生活情報紙「さりお」の記事

「漢方よもやま話」より

植物由来の多い生薬、「茴香」は香辛料!
 漢方薬は、原料である生薬(しょうやく)を数種類組み合わせて作られます。
 生薬には植物由来のものが多く、昔から香辛料として料理に用いられているものもあります。
 茴香(ういきょう)という生薬は、セリ科の多年草の果実のことです。古代エジプト時代には既に栽培されており、人類史上最も古い作物の一つとされています。
 6〜8月にかけて黄色い小さな花を多数付ける茴香ですが、元々はヨーロッパ地中海沿岸地方が原産の植物です。
 茴香という名は、魚肉の香りを回復することが語源になっているそう。
 ハーブや香辛料としてはフェンネルとも呼ばれ、イタリア料理やフランス料理によく使われます。また、インドではカレー料理に、中国では五香粉というブレンドスパイスの原料としても用いられています。
 茴香は芳香性の健胃薬として冷えのため生じる胸やけや嘔吐(おうと)などに効果があるとされ、胃の不調に用いる漢方薬に含まれています。

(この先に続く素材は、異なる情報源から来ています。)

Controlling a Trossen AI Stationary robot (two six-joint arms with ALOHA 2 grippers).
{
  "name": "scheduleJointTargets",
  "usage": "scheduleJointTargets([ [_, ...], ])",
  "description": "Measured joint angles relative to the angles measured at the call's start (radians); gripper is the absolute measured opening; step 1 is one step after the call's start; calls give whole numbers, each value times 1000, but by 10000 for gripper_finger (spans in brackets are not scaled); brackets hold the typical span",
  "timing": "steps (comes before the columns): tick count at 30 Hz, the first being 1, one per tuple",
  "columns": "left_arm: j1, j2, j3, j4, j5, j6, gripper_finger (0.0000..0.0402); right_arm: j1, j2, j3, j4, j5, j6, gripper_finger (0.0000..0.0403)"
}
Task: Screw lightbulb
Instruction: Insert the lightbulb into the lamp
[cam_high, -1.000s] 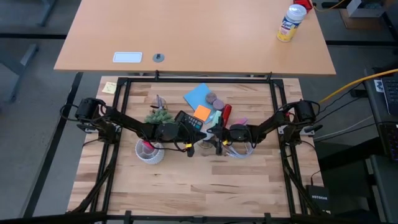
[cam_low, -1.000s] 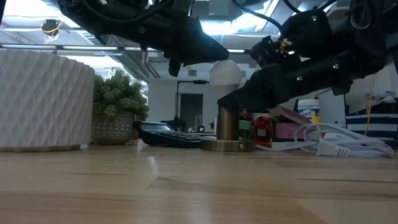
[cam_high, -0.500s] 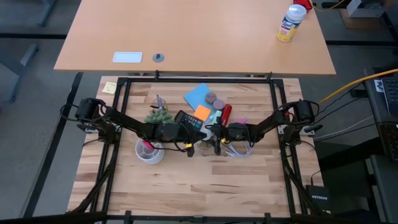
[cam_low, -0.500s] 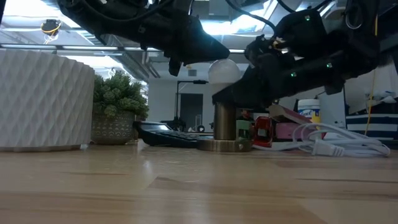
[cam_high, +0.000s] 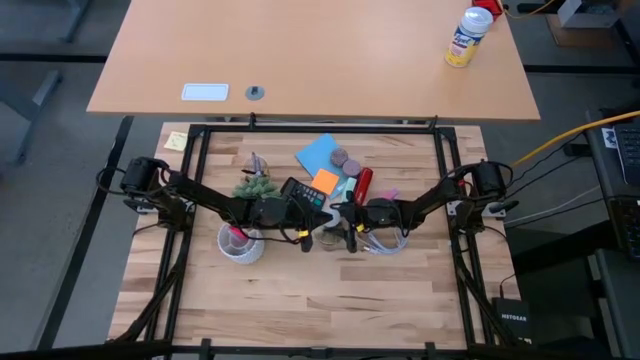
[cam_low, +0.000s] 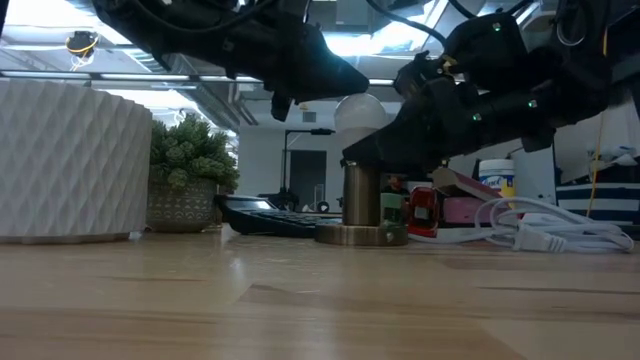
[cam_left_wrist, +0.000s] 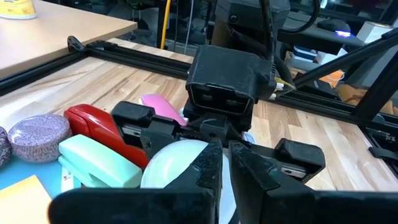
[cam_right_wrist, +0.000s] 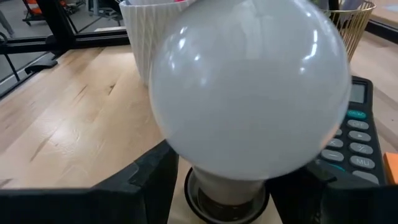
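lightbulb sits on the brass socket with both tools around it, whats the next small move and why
Probably a twist of the lightbulb by the left tool, while the right tool steadies the brass socket. The bulb's neck sits in the socket's mouth, the left tool's closed fingers lie against the globe, and the right tool's fingers flank the socket below it. How far it is threaded cannot be seen.

We see two matte-black jointed arms of boxy segments, the left arm (cam_high: 200, 196) and right arm (cam_high: 436, 198) each wrapped in dark cables, with small green indicator lights on the right arm's housing (cam_low: 497, 70) and a square black camera block (cam_left_wrist: 225, 79) at its wrist.
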Motion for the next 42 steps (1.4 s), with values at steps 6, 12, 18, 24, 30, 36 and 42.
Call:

 茴香を含む代表的な漢方薬に、安中散(あんちゅうさん)があります。安中散は、痩せ型であまり体力がなく、冷え症で貧血傾向にあり、食欲不振や胃もたれなどの胃の不調がある人に適することが多い薬です。
 同じ香辛料でもアニスや八角(はっかく)と呼ばれる大茴香(だいういきょう)の果実は、シキミ科で全くの別物ですので注意が必要です。